5.5. Analysis of the Experiment

In this part, we conduct a comprehensive analysis on the performance of the LCODC scheme and the impacts of key parameters. First, we dig into the experimental results of the LCODC scheme. Then, the impacts of the number of data centers and their locations are presented. Finally, a study of the impact of the internal memory size of mobile vehicles is conducted. Besides, to obtain more information on the performance of the LCODC scheme, an additional part is included in this section. Specifically, we separately pick out two sub-datasets according to their collection time (10:00 p.m.–6:00 a.m. and 8:00 a.m.–8:00 p.m.) to study the difference in the performance of the LCODC scheme at different times of a day.

5.5.1. Analysis on Experimental Results

According to Figure 5, we define grids with traffic flow information smaller than 6 as remote areas, while grids with that greater than 10 are defined as urban areas. Therefore, we first find out the exact distribution of uploaded data packets.
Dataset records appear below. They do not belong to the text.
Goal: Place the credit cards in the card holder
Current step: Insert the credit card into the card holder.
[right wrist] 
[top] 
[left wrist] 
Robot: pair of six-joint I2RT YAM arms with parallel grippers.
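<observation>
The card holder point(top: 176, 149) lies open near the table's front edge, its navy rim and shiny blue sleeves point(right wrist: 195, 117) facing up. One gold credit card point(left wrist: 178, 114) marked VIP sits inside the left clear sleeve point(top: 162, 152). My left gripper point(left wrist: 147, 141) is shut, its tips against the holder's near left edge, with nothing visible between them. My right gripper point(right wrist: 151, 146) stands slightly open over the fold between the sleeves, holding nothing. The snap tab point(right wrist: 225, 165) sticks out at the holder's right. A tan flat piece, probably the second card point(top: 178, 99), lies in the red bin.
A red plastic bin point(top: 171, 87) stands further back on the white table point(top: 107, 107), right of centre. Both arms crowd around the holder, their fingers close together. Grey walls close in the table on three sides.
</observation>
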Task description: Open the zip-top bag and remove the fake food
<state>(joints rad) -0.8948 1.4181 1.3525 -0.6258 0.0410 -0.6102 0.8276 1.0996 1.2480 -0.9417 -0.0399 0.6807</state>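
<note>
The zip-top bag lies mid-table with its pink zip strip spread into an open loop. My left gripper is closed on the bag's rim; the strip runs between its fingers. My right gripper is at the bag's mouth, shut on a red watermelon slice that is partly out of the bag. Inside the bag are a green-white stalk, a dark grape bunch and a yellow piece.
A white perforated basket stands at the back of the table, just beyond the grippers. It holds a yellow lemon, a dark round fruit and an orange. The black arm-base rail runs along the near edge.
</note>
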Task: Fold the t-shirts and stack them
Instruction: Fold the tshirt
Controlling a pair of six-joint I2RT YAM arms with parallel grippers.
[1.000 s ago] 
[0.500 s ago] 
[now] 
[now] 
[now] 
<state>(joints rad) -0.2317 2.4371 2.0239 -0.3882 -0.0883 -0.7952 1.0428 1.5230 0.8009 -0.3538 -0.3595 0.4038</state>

Figure 10 presents the detailed distribution of the average latency and Figure 11 presents the number of remote and urban areas (grids) covered by uploaded data packets. Besides, Figure 12 shows the distribution of remote and urban areas covered by data packets.

Intuitively, Figure 10 shows that data packets related to urban areas tend to arrive at data centers faster than data packets related to remote areas, as compared with peaks of remote areas, peaks of urban areas have a greater proportion (higher) and a smaller latency (ahead of). Figure 12 also shows that the distribution of remote areas has a sparser layout than that of urban areas. Besides, according to Figure 11, there is not a great difference between the number of remote areas and urban areas, which indicates that the LCODC scheme does optimize the data collection coverage.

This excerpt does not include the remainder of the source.